Nous échangeons des banalités avec quelques personnes sélectionnées au hasard. Dès qu'un lien de confiance est installé, nous amenons le sujet de la soirée de Noël. Ils nous disent tous approximativement la même chose. C'est terrible ce qui est arrivé. Cette pauvre Rachel... C'était une jeune fille si gentille. Nous vivons dans un monde cruel. Rien de bien utile.

Alcool aidant, beaucoup d'invités finissent par jaser sur d'autres personnes présentes ce soir. Bien entendu, ils utilisent des euphémismes et des sous-entendus, car la médisance est acceptable du moment que vous ne dîtes pas réellement les choses.

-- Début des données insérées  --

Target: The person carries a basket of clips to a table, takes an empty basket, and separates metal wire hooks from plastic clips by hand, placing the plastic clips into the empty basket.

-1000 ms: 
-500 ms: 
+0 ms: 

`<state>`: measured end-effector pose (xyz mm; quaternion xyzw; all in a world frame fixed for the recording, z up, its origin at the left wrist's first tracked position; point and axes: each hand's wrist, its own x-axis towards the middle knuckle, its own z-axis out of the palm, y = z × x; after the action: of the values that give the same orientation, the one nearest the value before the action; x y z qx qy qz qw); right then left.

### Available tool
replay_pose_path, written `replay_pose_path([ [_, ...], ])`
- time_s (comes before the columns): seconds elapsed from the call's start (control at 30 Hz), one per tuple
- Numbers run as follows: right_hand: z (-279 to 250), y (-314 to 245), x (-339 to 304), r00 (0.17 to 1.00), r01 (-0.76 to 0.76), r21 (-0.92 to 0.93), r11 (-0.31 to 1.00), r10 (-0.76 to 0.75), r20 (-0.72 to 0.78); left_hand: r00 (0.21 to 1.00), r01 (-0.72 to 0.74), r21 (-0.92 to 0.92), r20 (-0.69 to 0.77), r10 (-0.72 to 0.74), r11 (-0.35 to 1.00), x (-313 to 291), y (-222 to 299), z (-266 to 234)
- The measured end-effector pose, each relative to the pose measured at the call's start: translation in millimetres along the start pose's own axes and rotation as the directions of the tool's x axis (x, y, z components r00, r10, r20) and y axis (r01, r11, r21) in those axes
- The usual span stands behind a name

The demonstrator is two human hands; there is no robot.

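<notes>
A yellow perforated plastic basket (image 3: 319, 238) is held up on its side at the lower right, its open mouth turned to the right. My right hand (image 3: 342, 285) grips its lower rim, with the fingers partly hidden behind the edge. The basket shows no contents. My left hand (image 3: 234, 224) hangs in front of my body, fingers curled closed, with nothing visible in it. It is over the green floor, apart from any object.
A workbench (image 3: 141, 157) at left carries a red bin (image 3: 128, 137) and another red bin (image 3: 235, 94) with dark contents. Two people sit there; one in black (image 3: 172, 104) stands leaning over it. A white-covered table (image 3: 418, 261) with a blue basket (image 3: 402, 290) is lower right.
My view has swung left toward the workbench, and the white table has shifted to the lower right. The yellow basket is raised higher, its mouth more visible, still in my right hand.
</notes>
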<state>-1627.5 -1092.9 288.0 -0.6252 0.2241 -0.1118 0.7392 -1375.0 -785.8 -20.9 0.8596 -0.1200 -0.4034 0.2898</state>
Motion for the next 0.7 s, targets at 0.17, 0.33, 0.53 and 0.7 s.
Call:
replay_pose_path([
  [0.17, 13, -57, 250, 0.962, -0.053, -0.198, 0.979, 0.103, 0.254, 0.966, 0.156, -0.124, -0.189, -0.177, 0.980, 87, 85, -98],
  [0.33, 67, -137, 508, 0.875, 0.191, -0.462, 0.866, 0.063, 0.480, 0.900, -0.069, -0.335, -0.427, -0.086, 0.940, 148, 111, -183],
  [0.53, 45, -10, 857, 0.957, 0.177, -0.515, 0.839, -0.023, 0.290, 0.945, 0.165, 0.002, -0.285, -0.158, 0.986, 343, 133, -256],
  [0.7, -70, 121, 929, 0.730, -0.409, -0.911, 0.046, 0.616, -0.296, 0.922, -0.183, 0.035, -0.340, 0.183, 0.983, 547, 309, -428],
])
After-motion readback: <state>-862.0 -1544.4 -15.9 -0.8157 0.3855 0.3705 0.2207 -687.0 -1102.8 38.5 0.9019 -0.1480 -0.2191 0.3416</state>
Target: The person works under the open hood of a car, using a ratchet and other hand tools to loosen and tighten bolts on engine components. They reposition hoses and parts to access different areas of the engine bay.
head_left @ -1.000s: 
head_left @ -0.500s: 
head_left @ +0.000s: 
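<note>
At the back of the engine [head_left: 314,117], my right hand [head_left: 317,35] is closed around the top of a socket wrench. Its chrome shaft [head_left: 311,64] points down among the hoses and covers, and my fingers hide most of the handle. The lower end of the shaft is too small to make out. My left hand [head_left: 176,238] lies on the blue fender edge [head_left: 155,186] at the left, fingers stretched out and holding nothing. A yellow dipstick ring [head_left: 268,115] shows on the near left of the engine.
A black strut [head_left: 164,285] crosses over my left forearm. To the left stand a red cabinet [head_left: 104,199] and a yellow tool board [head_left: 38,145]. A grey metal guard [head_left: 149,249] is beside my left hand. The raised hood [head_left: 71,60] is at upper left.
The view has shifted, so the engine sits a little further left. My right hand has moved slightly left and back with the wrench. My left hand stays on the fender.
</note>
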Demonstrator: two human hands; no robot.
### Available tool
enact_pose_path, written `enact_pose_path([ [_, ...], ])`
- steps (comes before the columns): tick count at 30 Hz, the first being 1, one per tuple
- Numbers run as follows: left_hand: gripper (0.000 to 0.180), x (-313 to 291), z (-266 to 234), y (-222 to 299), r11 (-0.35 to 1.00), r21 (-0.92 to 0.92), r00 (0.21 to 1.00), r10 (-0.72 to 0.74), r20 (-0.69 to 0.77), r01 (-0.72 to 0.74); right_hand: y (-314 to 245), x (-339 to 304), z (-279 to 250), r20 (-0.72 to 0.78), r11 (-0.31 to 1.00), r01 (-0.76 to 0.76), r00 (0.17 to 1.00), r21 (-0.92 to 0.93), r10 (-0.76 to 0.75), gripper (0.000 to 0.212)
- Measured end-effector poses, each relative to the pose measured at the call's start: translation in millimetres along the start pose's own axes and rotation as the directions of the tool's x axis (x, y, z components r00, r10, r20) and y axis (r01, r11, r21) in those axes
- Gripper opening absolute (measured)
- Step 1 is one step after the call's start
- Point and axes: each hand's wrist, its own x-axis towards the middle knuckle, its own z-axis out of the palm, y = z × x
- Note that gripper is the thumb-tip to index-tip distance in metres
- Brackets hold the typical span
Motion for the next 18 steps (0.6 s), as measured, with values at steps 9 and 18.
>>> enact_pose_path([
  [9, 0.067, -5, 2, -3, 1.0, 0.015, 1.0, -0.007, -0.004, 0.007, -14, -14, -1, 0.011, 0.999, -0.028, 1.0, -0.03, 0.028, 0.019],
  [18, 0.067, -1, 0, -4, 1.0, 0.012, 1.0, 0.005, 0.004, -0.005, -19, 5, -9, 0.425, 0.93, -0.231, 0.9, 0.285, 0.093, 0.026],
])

Jamie se fait un malin plaisir à tout de me traduire grâce à son manuel du petit garçon riche. Je dois l'admettre : il est très à l'aise dans ce milieu. Il parvient à feindre un intérêt pour tout ce qu'on lui raconte, sans jamais donner l'impression de jouer un rôle. Grâce à lui, j'apprends que Brian Vazquez trompe sa femme, que le mari de Janice Howell est probablement gay, et que le fils aîné des McCaffrey est addict à la cocaïne.

— En quoi ça nous aide, tout ça ? finis-je par demander.

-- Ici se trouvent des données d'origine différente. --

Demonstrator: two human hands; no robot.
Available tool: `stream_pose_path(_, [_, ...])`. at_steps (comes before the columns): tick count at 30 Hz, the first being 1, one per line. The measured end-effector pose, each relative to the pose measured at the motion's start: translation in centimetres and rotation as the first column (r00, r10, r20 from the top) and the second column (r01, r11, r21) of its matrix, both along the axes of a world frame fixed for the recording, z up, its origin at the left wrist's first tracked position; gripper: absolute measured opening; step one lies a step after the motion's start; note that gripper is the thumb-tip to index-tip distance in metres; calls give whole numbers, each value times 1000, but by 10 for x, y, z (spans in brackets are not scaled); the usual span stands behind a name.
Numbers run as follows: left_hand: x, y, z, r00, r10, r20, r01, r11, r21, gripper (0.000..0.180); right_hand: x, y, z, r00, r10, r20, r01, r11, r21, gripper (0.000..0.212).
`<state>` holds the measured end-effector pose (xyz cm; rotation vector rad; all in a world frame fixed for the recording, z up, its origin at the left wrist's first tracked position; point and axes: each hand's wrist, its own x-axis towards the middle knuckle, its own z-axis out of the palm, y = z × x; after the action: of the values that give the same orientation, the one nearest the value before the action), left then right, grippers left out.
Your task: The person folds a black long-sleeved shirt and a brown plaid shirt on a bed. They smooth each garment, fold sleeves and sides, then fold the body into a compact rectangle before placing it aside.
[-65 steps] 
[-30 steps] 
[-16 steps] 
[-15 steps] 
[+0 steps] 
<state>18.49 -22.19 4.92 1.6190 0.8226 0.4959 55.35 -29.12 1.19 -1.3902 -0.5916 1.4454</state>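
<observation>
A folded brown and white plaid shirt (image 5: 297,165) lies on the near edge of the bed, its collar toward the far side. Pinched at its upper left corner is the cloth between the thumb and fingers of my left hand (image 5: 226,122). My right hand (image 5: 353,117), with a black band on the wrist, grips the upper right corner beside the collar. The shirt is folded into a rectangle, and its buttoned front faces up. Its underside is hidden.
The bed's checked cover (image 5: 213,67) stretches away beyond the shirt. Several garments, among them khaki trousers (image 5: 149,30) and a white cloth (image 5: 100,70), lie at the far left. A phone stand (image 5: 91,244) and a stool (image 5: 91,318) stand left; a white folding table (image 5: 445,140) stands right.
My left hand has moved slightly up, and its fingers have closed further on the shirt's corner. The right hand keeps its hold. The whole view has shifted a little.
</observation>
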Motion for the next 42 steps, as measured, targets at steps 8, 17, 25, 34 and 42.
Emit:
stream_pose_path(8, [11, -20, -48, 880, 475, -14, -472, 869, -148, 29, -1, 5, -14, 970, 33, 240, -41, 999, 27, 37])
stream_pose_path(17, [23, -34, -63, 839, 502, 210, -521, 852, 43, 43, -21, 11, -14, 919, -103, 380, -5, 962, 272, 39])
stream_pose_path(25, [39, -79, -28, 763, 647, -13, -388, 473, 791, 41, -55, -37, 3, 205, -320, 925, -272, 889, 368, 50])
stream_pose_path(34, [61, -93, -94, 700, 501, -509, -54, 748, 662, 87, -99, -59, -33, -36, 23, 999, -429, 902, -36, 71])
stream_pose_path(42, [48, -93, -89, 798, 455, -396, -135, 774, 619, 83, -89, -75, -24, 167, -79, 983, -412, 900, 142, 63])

— Ça n'aide pas, admet Jamie. Mais c'est quand même très drôle d'entendre leurs potins.

Lorsque je propose d'aller parler à une femme en combinaison bariolée, Jamie fait une grimace.

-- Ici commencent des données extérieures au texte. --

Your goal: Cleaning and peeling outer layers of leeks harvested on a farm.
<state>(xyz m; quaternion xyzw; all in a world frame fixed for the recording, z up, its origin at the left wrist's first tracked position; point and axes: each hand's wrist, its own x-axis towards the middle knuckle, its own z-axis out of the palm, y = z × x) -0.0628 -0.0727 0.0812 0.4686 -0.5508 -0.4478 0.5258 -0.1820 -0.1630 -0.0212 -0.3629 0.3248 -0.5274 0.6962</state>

— On ne peut pas lui faire confiance, dit-il d'un ton assuré.

— Pourquoi tu dis ça ?

— Parce qu'il est impossible de se fier à quelqu'un qui s'habille comme ça de son plein gré. Et c'est sans parler de ses chaussures... On dirait un clown sur le point de jongler.

Je me trouve coincée entre le rire et l'exaspération. Je crois que c'est mon mode par défaut quand je suis avec Jamie Dellinger. Mais ça ne m'empêche pas de rester concentrée sur notre mission. Du coin de l'œil, je repère un homme d'une quarantaine d'années, accompagné d'une jeune fille d'environ vingt-cinq ans. D'après les descriptions de Charlotte, je devine qu'il s'agit de son oncle et de sa cousine. Il me faut un instant pour me remémorer les notes que j'avais prises à leur sujet.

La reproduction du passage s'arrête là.